Short Term Exposure Effects of Trichostatin a

Abstract

Histone deacetylase inhibitors (HDACi) are small molecules that increase acetylation of lysine residues by ultimately inhibiting the activity of histone deactylase enzymes. These anticancer agents affect epigenetic and non-epigenetic regulation resulting in cell cycle arrest of cancer cell lines. We have conducted high throughput screen to elucidate effect of short term exposure to Trichostatin A on transcriptional activity of a model cell line. We have tested short term exposure (2h) of Trichostatin A (10uM) on ARPE-19 cell line. In effort to define the molecular signature of TSA we have conducted downstream analyses of transcriptional expression. We have selected genes that showed at least 1.5 fold expression change and were significant (p<0.01). We identified 140 genes that were upregulated and 138 were downregulated. We observe a highly significant enrichment of genes involved dysregulation of p53 pathway (p-value 0.00001).

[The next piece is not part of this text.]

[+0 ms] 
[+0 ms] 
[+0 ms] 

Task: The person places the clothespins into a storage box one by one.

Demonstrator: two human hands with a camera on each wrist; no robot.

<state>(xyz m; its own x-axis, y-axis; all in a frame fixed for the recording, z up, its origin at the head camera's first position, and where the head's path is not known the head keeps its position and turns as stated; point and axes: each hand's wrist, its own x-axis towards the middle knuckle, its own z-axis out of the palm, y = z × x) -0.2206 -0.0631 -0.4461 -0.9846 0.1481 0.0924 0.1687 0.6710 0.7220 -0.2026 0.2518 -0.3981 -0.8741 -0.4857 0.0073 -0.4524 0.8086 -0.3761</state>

Furthermore we observe a highly significant dysregulation of CREBBP pathway - a protein encoded by this gene has intrinsic histone acetyltransferase activity and also acts as a scaffold to stabilize additional protein interactions with the transcription complex. CREBBP autoacetylation is required for binding to protein substrates, such as acetylated histones and acetylated TP53/p53. KEGG pathways reports aberration of JAK-STAT pathway as well as signaling of Fibroblast Growth Factor Receptor 3 (FGFR3). Using this gene signature further disease perturbation result in a upregulated signature similar to that of Diamond-Blackfan anaemia (p=1.681e-11, OR=8.35). As an independent confirmation we find similar dysregulation patterns as caused by TSA (p=4.8e-86) from other deposited experiments within GEO Omnibus. These preliminary signatures offer a glance into the transcriptional landscape as elicited by short-term exposure to TSA. Further experiments warrant a more comprehensive observations into the mode of action as well as biomarkers that may be useful to design optimal, TSA-based treatments. Disclosures Przychodzen: Vanda Pharmaceuticals: Current Employment, Current equity holder in publicly-traded company. Smieszek:Vanda Pharmaceuticals: Current Employment, Current equity holder in publicly-traded company. Polymeropoulos:Vanda Pharmaceuticals: Current Employment, Current equity holder in publicly-traded company. Polymeropoulos:Vanda Pharmaceuticals: Current Employment, Current equity holder in publicly-traded company.